### What is expected
Your task is to give the listing below back word for word, pictures excluded.

### The data
□ □ □

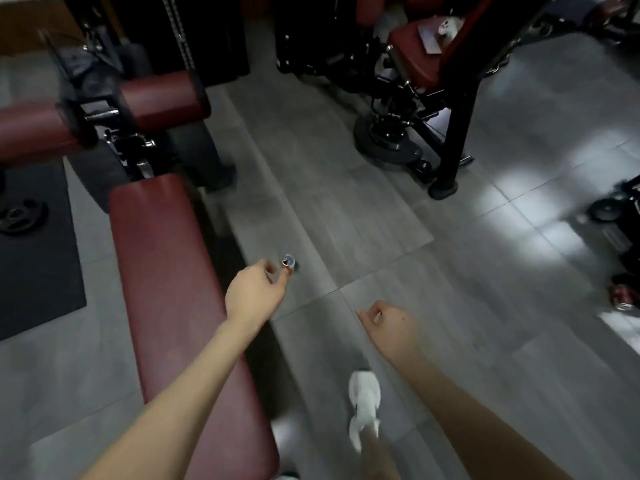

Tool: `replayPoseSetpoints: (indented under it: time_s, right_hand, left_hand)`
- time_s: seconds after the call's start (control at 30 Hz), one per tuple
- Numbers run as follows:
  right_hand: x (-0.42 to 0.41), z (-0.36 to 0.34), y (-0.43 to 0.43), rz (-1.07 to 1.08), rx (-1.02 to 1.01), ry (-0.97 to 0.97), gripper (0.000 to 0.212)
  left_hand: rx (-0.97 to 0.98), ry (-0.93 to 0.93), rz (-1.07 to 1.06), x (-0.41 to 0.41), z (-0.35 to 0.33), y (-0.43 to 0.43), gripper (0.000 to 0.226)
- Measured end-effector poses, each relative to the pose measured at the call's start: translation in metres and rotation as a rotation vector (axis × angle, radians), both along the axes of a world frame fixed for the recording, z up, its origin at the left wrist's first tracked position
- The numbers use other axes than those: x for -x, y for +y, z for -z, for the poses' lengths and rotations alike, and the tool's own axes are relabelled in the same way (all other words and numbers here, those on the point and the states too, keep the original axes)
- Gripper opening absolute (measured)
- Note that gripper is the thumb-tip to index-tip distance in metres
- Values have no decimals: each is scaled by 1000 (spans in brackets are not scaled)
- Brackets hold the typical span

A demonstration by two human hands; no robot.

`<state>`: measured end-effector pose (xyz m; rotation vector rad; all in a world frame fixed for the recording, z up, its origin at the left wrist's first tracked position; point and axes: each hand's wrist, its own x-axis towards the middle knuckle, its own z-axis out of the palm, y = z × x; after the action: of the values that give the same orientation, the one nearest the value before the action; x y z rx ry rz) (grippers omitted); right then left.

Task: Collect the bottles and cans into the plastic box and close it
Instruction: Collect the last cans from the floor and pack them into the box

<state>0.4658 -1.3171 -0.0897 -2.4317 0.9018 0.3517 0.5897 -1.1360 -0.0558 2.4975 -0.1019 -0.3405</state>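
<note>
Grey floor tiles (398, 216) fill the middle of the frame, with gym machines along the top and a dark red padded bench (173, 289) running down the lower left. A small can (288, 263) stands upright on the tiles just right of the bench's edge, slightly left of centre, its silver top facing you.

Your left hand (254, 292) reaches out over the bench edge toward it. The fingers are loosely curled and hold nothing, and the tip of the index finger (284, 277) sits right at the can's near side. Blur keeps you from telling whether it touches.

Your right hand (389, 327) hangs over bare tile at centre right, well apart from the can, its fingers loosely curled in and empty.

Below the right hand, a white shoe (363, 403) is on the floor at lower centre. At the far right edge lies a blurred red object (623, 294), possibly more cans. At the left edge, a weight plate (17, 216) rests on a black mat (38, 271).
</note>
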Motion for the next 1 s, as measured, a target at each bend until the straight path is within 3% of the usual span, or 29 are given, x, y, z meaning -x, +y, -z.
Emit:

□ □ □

### Output of the exercise
Tool: `replayPoseSetpoints: (indented under it: time_s, right_hand, left_hand)`
- time_s: seconds after the call's start (control at 30 Hz), one per tuple
- Numbers run as follows:
  right_hand: x (-0.42 to 0.41), z (-0.36 to 0.34), y (-0.43 to 0.43), rz (-1.07 to 1.08), rx (-1.02 to 1.01), ry (-0.97 to 0.97), gripper (0.000 to 0.212)
  left_hand: rx (-0.97 to 0.98), ry (-0.93 to 0.93), rz (-1.07 to 1.06), x (-0.41 to 0.41), z (-0.35 to 0.33), y (-0.43 to 0.43), gripper (0.000 to 0.226)
- Measured end-effector poses, each relative to the pose measured at the call's start: translation in metres and rotation as a rotation vector (axis × angle, radians), both along the axes of a world frame fixed for the recording, z up, its origin at the left wrist's first tracked position
- The numbers use other axes than those: x for -x, y for +y, z for -z, for the poses' lengths and rotations alike, and the tool's own axes are relabelled in the same way (all other words and numbers here, those on the point and the states too, keep the original axes)
- Gripper opening absolute (measured)
- Note that gripper is the thumb-tip to index-tip distance in metres
- Values have no decimals: each is scaled by 1000 (spans in brackets are not scaled)
- Brackets hold the typical span

A demonstration by two human hands; no robot.

`<state>`: measured end-effector pose (xyz m; rotation vector rad; all in a world frame fixed for the recording, z up, its origin at the left wrist's first tracked position; point and axes: each hand's wrist, its own x-axis towards the middle knuckle, its own z-axis out of the palm, y = z × x; after the action: of the values that give the same orientation, the one nearest the value before the action; x y z rx ry rz) (grippers omitted); right then left.

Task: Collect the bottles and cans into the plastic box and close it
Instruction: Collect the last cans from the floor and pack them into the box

<state>0.4658 -1.3171 -0.0897 -2.4317 0.9018 0.3517 0.5897 -1.1360 -0.0558 2.4975 -0.1019 -0.3405</state>
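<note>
Grey floor tiles (398, 216) fill the middle of the frame, with gym machines along the top and a dark red padded bench (173, 289) running down the lower left. A small can (288, 263) stands upright on the tiles just right of the bench's edge, slightly left of centre, its silver top facing you.

Your left hand (254, 292) reaches out over the bench edge toward it. The fingers are loosely curled and hold nothing, and the tip of the index finger (284, 277) sits right at the can's near side. Blur keeps you from telling whether it touches.

Your right hand (389, 327) hangs over bare tile at centre right, well apart from the can, its fingers loosely curled in and empty.

Below the right hand, a white shoe (363, 403) is on the floor at lower centre. At the far right edge lies a blurred red object (623, 294), possibly more cans. At the left edge, a weight plate (17, 216) rests on a black mat (38, 271).
</note>
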Motion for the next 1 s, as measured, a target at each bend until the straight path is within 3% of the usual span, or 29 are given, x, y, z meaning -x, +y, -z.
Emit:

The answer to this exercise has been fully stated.